Your task —
In the records that follow, find the line with "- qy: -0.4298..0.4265"; from there, retype every line exactly through the line with "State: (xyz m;", which also belongs to the answer.

....

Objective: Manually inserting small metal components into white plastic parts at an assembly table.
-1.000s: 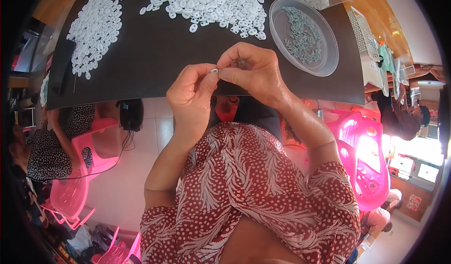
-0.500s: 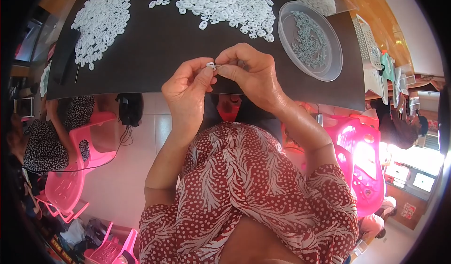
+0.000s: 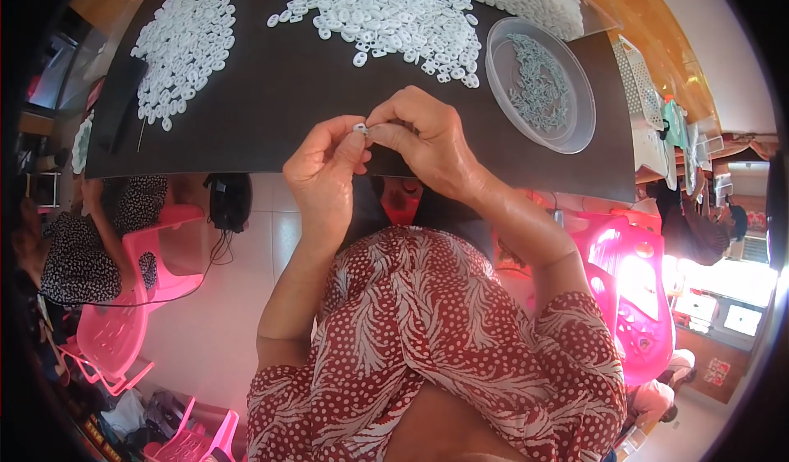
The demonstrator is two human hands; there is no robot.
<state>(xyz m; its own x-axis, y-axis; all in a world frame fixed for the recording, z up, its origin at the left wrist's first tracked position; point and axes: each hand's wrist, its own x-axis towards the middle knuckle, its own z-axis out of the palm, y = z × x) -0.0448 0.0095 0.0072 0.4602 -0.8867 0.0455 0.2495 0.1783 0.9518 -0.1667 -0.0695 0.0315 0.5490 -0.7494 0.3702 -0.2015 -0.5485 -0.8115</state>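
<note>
Over the near edge of the dark table, my left hand point(image 3: 323, 162) pinches a small white oval plastic piece point(image 3: 360, 127) between thumb and fingers. My right hand point(image 3: 429, 143) meets it from the right, its thumb and forefinger closed right beside the piece. Whatever those right fingertips hold is hidden or too small to name. Beyond my hands lies a big heap of similar white oval pieces with holes point(image 3: 394, 25). To the right, a round clear plastic dish point(image 3: 580, 92) contains many small, thin grey-green parts point(image 3: 538, 84), perhaps screws.
A second heap of white pieces point(image 3: 185, 47) spreads at the table's left, near a black object point(image 3: 127, 104). A clear bin of white pieces point(image 3: 526, 2) stands at the far right. Pink plastic chairs point(image 3: 115, 330) and a seated person point(image 3: 86, 252) are left of the table.
My hands stay together at the white piece, and the right fingertips now press closer to it. The whole view has shifted slightly, so the table sits a little lower.
</note>
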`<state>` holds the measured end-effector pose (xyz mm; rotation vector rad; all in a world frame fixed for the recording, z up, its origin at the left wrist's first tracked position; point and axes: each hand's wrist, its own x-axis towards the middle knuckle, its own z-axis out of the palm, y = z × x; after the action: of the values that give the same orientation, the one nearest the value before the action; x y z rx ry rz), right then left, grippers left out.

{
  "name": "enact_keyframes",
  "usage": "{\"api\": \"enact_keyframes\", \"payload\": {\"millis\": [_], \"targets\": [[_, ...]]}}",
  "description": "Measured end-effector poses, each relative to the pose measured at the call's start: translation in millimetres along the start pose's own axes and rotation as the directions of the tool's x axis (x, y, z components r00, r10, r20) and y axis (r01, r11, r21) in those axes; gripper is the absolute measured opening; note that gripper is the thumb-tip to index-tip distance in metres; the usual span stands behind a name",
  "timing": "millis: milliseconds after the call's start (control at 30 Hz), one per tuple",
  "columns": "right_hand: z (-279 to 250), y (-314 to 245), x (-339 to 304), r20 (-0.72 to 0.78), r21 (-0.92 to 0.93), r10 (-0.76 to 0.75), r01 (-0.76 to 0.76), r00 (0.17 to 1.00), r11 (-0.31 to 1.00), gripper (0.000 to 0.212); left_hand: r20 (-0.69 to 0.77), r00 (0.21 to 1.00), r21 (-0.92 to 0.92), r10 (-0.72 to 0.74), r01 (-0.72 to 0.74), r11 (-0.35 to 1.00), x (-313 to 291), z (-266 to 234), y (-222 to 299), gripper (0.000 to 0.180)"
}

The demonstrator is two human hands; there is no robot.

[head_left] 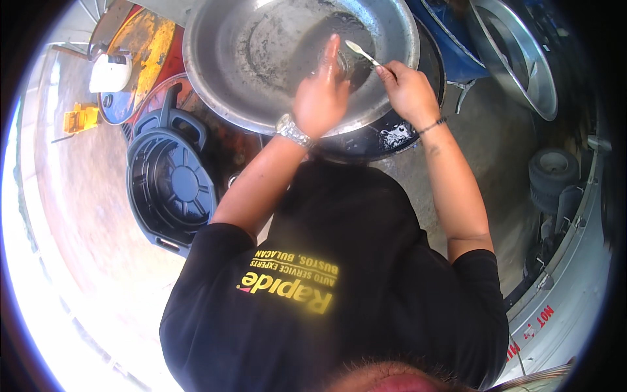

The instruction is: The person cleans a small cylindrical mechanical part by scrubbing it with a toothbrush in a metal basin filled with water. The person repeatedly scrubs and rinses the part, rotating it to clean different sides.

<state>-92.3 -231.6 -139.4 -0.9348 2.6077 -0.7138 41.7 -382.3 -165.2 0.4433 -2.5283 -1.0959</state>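
Observation:
My right hand (413, 93) is closed around the handle of a pale toothbrush (364, 53). The brush's head points up and left, over the wide metal basin (219, 91). My left hand (320, 101) reaches over the basin's near rim, its index finger stretched out and wet-looking, close to the brush head. The thumb lies apart from that finger; the other fingers are mostly hidden. Beside the stretched finger shows a faint round outline, which I cannot make out as a ripple or an object. Dark liquid (362, 39) lies in the right part of the basin.
Under the basin's right side is a black round pan or lid (366, 147). A dark drain pan (186, 179) stands to the left. Beyond it is a yellow-stained drum top (147, 52) with a white container (110, 73). A metal basin (516, 55) and tyres (554, 171) are at right.

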Motion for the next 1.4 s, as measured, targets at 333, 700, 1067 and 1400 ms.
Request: {"api": "enact_keyframes", "payload": {"millis": [333,700,1067,1400], "targets": [[61.8,17.4,91.1,0.219,-0.687,-0.047,0.188,0.975,0.701,0.023,0.084,0.874,0.442,0.478,-0.462,0.769,-2.6,-9.6,-19.1,0.044],[44.9,22.1,67.6,0.193,-0.606,-0.102,0.201,0.976,0.77,0.034,-0.1,0.911,0.172,0.4,-0.38,0.909,-5.3,-17.7,-30.4,0.07],[-36.2,21.5,31.7,0.003,-0.114,-0.514,0.51,0.858,0.852,0.037,0.182,0.921,0.095,0.346,-0.366,0.926,17.6,-38.1,-29.7,0.092],[-48.1,21.5,41.4,-0.002,-0.324,-0.669,0.633,0.743,0.703,0.037,0.274,0.857,0.157,0.437,-0.488,0.859,23.3,-37.9,-31.6,0.088]]}}
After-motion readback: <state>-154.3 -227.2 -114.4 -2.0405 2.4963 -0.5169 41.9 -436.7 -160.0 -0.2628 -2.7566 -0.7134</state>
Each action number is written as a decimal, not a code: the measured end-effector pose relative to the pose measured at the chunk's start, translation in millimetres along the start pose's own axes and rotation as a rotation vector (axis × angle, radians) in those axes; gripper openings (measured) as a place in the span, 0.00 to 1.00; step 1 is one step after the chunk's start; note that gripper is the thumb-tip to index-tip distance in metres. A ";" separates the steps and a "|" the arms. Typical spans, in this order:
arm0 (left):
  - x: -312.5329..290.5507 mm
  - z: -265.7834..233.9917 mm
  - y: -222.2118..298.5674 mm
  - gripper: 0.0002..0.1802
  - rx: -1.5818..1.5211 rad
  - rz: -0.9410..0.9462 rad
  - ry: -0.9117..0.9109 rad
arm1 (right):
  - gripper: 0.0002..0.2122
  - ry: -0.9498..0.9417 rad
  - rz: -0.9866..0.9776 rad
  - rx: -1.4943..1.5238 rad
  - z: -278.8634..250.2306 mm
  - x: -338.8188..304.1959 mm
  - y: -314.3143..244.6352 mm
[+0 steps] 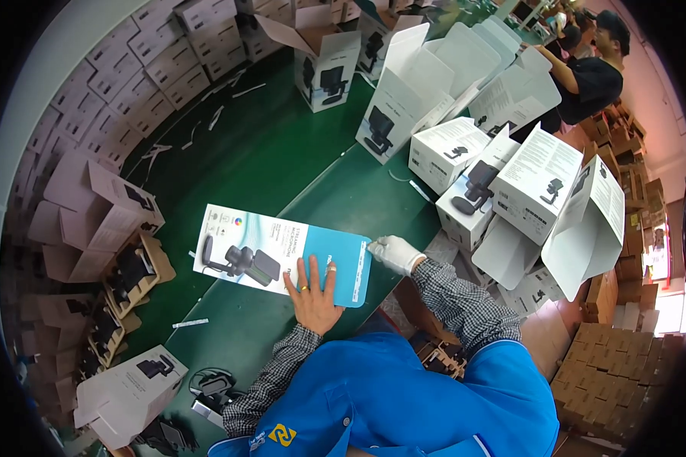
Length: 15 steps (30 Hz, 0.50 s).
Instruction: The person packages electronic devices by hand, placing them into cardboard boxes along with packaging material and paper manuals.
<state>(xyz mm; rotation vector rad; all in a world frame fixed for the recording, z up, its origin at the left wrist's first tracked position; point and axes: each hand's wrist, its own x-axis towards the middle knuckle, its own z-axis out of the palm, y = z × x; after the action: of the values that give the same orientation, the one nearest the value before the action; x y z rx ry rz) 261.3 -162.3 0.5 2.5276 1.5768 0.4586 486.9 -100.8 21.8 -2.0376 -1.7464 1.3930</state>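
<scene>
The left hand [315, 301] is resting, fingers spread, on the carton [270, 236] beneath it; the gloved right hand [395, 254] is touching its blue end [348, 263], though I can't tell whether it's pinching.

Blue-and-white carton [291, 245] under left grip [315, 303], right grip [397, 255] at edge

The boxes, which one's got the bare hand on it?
The box with the bright blue end: the bare left hand rests on it, gloved right hand at its edge. Neither hand touches the other boxes.
</scene>
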 end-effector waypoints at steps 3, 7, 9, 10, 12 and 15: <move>0.4 0.9 -2.3 0.39 -0.005 -0.007 0.028 | 0.19 0.026 0.058 -0.001 4.5 -4.0 -19.2; 1.4 3.2 -0.6 0.39 -0.015 -0.006 0.053 | 0.21 0.061 0.128 -0.033 -2.6 -22.7 -47.2; 0.2 2.5 1.0 0.38 -0.007 -0.010 0.045 | 0.23 0.062 0.135 -0.096 -9.6 -34.9 -59.7; 0.2 2.1 1.7 0.37 -0.004 -0.011 0.041 | 0.23 0.063 0.139 -0.127 -12.3 -39.6 -63.0; 1.1 1.9 2.5 0.37 -0.001 -0.007 0.037 | 0.24 0.113 0.130 -0.128 -16.6 -49.4 -63.1; 1.6 1.2 2.1 0.37 0.011 -0.011 0.028 | 0.24 0.253 0.095 -0.140 -20.5 -59.2 -59.6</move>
<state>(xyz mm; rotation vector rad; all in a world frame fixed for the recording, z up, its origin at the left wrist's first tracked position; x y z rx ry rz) 264.2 -161.8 0.3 2.5299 1.6070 0.4880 463.2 -121.1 102.4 -2.2798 -1.7013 1.0048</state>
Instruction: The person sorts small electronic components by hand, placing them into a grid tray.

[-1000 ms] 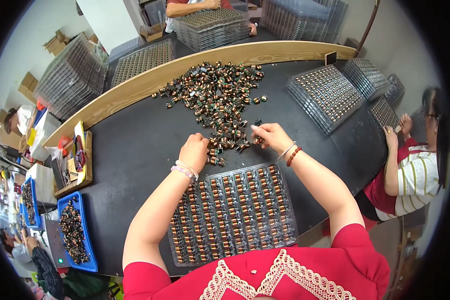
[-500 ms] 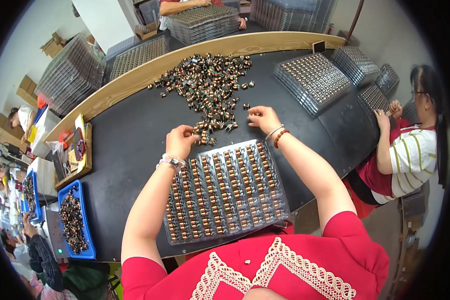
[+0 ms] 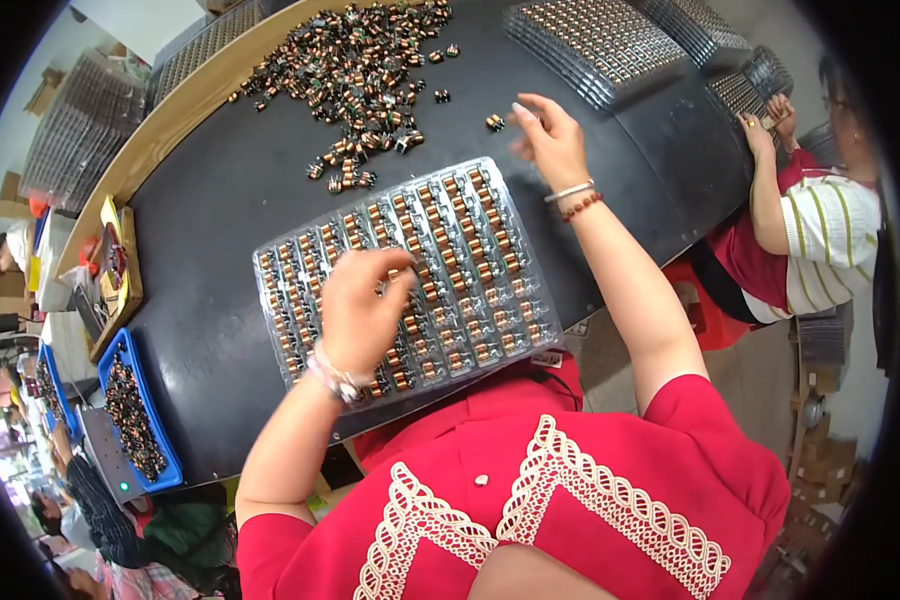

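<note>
A clear plastic tray [image 3: 525, 325] lies at the table's front edge in front of me, its rows of pockets filled with small copper-wound coils [image 3: 440, 235]. My left hand [image 3: 362, 305] is over the middle of the tray, thumb and fingers closed in a pinch; whatever is between the fingertips is too small or hidden. Beyond the tray's far right corner, my right hand [image 3: 553, 140] hovers with its fingers apart and partly blurred. One loose coil [image 3: 495, 122] lies on the table just left of those fingers. A large heap of loose coils [image 3: 355, 75] spreads farther back.
Stacked filled trays [image 3: 600, 45] stand at the far right, near a co-worker in a striped top [image 3: 830, 230]. To the left are a blue bin of coils [image 3: 135, 415] and a wooden box [image 3: 120, 265]. A wooden rail [image 3: 160, 150] edges the black table [image 3: 205, 265].
My view has shifted, so the table appears higher. My left hand has come from the heap's near edge to over the tray. A single coil now lies beside my right hand, whose fingers have spread.
</note>
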Demonstrator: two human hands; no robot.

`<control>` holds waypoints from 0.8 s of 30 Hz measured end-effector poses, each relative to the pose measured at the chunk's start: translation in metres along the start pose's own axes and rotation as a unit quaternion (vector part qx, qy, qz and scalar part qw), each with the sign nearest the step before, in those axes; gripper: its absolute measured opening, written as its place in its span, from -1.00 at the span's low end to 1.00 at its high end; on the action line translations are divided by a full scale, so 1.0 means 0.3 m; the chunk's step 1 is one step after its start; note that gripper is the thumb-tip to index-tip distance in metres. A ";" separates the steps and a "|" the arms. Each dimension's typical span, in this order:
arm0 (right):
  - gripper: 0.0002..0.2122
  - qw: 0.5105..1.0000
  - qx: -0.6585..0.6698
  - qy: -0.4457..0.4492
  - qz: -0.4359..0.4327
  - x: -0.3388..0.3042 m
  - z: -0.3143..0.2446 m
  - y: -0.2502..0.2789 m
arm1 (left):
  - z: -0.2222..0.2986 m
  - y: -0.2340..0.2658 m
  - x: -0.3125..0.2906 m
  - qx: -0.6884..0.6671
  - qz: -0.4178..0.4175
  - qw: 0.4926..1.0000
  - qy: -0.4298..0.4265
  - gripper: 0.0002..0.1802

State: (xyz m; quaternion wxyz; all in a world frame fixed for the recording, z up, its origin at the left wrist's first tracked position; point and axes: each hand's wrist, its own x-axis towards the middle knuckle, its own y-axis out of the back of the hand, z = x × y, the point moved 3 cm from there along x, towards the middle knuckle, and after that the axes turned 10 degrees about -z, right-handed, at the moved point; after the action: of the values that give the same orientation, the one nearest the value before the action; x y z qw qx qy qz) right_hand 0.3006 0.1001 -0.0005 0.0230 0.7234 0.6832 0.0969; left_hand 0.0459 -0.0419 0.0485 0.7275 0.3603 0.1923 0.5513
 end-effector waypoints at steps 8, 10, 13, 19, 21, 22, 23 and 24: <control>-0.77 0.980 0.192 -0.045 0.028 -0.123 0.114 -0.004 | 0.149 -0.191 -0.055 0.174 -0.052 0.970 -0.159 -0.82; -0.75 0.986 0.161 -0.031 0.018 -0.121 0.132 0.018 | 0.152 -0.206 -0.075 0.198 -0.055 0.963 -0.173 -0.81; -0.74 0.988 0.153 -0.036 0.005 -0.131 0.136 0.025 | 0.166 -0.193 -0.094 0.254 -0.083 0.946 -0.182 -0.78; -0.71 0.982 0.181 -0.034 -0.036 -0.124 0.138 0.007 | 0.191 -0.203 -0.095 0.287 -0.099 0.939 -0.161 -0.75; -0.72 0.984 0.172 -0.029 -0.039 -0.127 0.134 -0.002 | 0.191 -0.233 -0.091 0.294 -0.087 0.940 -0.148 -0.78; -0.72 0.986 0.160 -0.028 -0.038 -0.121 0.134 -0.006 | 0.187 -0.238 -0.086 0.297 -0.078 0.942 -0.137 -0.81; -0.73 0.988 0.145 -0.029 -0.038 -0.120 0.134 -0.003 | 0.187 -0.233 -0.079 0.295 -0.075 0.943 -0.131 -0.87; -0.73 0.988 0.144 -0.029 -0.038 -0.118 0.137 -0.002 | 0.186 -0.222 -0.069 0.294 -0.075 0.944 -0.131 -0.87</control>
State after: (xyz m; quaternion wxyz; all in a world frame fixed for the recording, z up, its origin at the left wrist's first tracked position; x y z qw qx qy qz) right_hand 0.3055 0.0691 -0.0447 -0.0579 0.6949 0.7163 -0.0248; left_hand 0.1214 -0.0876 0.0341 0.6471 0.6120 0.2754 0.3619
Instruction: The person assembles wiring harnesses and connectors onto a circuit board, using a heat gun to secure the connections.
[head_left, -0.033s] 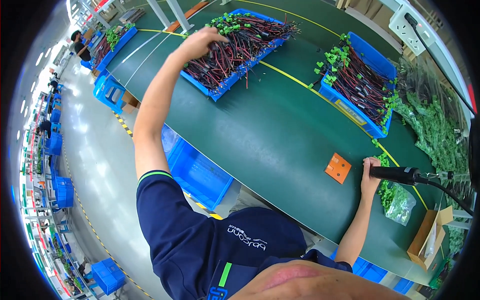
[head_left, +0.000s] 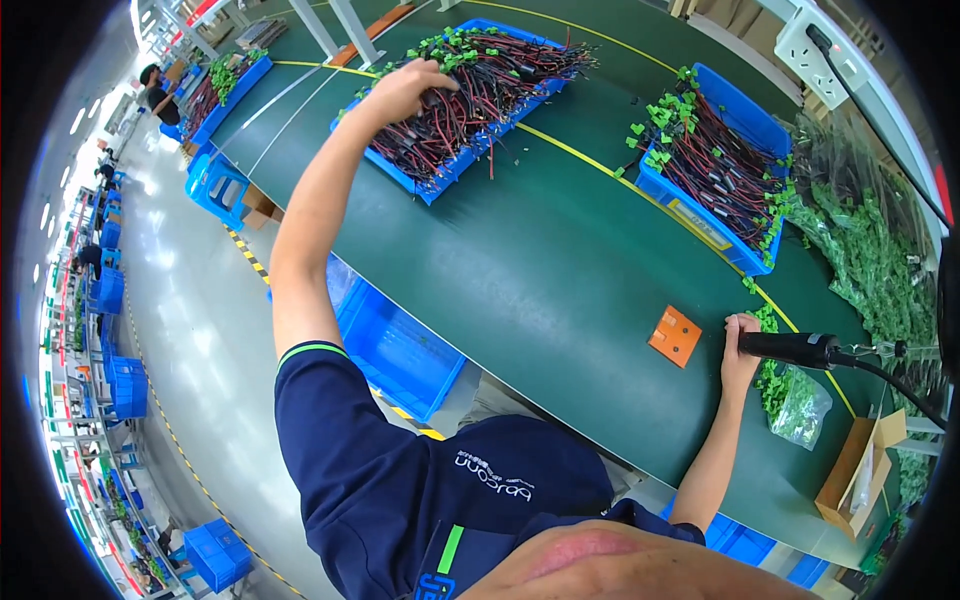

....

Response area —
  - qy: -0.4298..0.4265
  - gripper: 0.0002..0.1802

State: (xyz m; quaternion wxyz; all in a world frame fixed for the recording, z up, its origin at the left wrist's first tracked position; point and axes: each hand's wrist, its own x-axis towards the middle knuckle, its own y-axis out of the back of the hand, z = x × y, the point moved 3 cm from there along x, towards the middle knuckle, and after that the axes turned 10 degrees about -z, right-handed, at the moved point; after the action: of the values that give the same orientation, the one nearest the value before the action; x y z qw qx qy qz) right_hand 0.3006 0.1001 -0.0005 0.0230 0.7234 0.6832 0.0969; left_hand 0.0459 -0.0419 0.0485 0.7275 0.3603 0.1923 0.5513

This completes the required output.